| Exercise prompt |
Could you say how many lines below contain the word "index"? Give the number with no other text.

== Segment start ==

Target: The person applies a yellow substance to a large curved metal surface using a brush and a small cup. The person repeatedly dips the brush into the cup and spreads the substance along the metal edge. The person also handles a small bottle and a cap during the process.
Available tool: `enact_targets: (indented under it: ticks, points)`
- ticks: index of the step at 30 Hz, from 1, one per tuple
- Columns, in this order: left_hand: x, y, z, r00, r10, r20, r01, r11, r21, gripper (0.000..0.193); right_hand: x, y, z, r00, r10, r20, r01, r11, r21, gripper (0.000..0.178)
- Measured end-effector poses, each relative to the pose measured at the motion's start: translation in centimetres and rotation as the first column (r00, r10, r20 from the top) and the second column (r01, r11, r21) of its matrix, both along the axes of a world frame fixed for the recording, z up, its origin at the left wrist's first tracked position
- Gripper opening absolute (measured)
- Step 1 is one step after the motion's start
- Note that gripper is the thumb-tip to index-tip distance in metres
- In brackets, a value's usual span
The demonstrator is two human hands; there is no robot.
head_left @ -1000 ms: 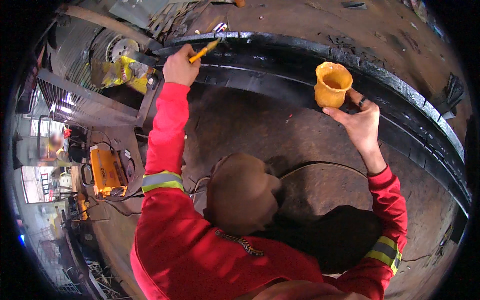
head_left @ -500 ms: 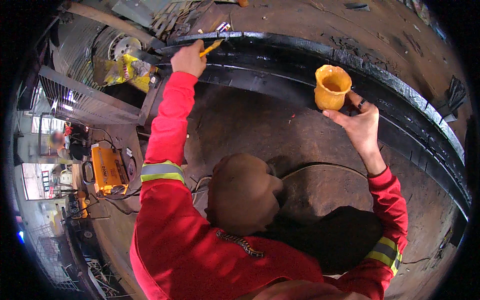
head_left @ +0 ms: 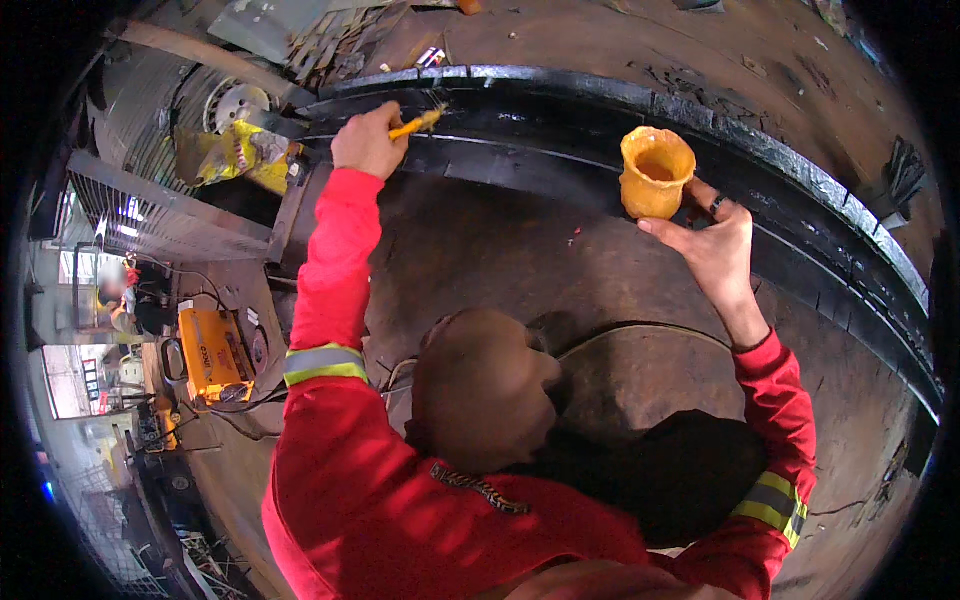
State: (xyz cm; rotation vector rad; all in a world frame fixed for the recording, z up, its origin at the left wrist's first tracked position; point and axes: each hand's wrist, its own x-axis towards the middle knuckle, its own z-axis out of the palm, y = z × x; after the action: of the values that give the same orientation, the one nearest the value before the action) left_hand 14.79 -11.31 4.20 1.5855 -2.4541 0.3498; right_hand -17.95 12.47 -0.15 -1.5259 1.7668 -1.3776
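My left hand point(head_left: 368, 142) is closed around the yellow handle of a small paintbrush point(head_left: 424, 122). The brush's bristles point right, over the channel of a long dark metal beam point(head_left: 560, 122) that curves across the picture. On the right, my right hand point(head_left: 716, 232) grips a yellow-orange cup point(head_left: 656, 172) with a wavy rim, thumb and fingers around its lower part. The cup stands upright at the near side of the beam; its inside looks orange-brown, and I cannot tell how full it is.
An orange welding machine point(head_left: 214, 352) with cables sits at the left. Beyond it a person point(head_left: 125, 295) shows far off. A yellow bag point(head_left: 240, 158) and a wheel rim point(head_left: 236, 106) lie at the upper left, near a ridged metal panel point(head_left: 165, 215). A cable point(head_left: 640, 326) crosses the floor.
My left hand has moved slightly nearer and left with the paintbrush, which now sits lower over the beam's channel. My right hand and the cup have barely shifted.
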Motion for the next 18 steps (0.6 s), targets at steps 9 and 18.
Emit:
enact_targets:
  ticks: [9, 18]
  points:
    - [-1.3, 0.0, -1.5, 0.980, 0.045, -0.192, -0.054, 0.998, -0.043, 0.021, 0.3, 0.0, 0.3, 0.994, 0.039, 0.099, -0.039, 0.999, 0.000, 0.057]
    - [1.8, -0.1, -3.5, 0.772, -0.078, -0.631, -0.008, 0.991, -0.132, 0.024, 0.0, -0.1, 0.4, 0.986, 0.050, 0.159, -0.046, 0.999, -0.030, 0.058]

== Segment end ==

| Task answer |
2